Он ничего не ответил, лишь медленно закрыл глаза и слабо пожал мою руку, словно прощаясь. Я был уверен, что юный Макс Хайткамп все понял.

Несколько минут спустя его рука бессильно выскользнула из моей ладони. Голова откинулась назад, и он умер на руках у Генриха.

Прозвучала команда: «Вперед! Марш!» Солдаты обошли минное поле и вброд перешли ручей.

Глава 14Т-34 и генерал Мороз

На ночь мы остановились в деревне Васильевское, находившейся на самом острие клина, направленного в глубь вражеской территории. Населенные пункты справа и слева от нас все еще находились в руках неприятеля. Как всегда, я оборудовал батальонный перевязочный пункт вблизи командного пункта батальона.

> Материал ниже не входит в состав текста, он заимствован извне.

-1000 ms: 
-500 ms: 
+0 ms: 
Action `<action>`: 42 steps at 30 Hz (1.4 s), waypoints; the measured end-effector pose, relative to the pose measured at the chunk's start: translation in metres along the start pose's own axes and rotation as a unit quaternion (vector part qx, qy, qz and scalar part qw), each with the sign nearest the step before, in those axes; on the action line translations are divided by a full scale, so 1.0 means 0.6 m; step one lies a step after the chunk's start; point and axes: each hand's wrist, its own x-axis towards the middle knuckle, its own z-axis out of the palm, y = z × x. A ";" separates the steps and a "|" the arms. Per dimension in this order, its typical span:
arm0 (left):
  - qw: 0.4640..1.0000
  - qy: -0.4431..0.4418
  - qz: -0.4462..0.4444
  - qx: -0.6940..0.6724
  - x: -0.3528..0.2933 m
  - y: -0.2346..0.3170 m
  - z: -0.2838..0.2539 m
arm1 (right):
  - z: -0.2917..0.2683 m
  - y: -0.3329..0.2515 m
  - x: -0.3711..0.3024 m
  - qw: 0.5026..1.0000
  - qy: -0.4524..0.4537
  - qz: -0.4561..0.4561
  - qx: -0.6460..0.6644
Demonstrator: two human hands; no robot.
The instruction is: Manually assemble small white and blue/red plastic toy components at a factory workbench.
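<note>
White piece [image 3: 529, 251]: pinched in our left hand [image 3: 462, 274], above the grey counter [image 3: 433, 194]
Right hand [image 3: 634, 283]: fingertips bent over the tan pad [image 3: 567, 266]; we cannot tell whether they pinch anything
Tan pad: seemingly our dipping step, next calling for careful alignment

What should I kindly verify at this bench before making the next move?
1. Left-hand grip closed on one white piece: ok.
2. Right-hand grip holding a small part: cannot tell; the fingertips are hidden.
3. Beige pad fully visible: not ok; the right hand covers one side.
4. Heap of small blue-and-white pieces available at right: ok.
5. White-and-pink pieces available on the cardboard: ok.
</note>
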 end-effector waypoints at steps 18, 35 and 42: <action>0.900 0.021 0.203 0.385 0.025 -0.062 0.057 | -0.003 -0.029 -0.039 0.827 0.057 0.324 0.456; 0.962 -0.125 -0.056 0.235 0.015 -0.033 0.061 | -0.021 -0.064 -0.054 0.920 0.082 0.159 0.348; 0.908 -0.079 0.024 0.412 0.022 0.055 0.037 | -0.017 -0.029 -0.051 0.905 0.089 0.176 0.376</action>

В этот вечер у нас был выявлен первый случай заболевания сыпным тифом. Ко мне явился Генрих и доложил, что на лечение доставлен солдат, у которого явно «не все в порядке с головой». Это очень обеспокоило меня, и я немедленно направился на перевязочный пункт, чтобы осмотреть его.

Больной вел себя беспокойно, у него была высокая температура и сильный кашель. Проверка легких выявила бронхит, но воспаления легких обнаружено не было. Слизистые оболочки его глаз воспалились, лицо было опухшим и перекошенным, речь бессвязной и путаной. В общем и целом налицо были явные признаки сыпного тифа. Дней через пять на животе и плечах больного появятся большие красные пятна, которые потом распространятся по всему телу. Затем возникнут нарушения умственной деятельности, появятся галлюцинации, и в конце концов, вероятно, наступит смерть. Мы завернули больного в чистое одеяло и основательно напудрили порошком «руслапудер». Тем самым уменьшалась вероятность того, что инфицированные вши разнесут эту заразную болезнь. На его медицинской карточке мы написали «Сыпной тиф» и жирно подчеркнули красным карандашом, а затем сразу отправили на санитарном автомобиле в тыл.

Я вполне осознавал всю серьезность сложившегося положения. Этот единичный случай сыпного тифа беспокоил меня гораздо больше, чем множество убитых и раненых на поле боя. У меня имелось совсем небольшое количество вакцин – по сути дела, почти ничего. А порошок «руслапудер» оказался, по-видимому, малоэффективным. Кроме того, солдатам не нравился его резкий запах, и они неохотно пользовались им.

– Давайте проверим, насколько эффективен этот «руслапудер» в действительности, – предложил я своему медперсоналу и поставил на стол стеклянную банку с водой. – А теперь раздеваемся! Каждую пойманную вошь бросаем в эту банку!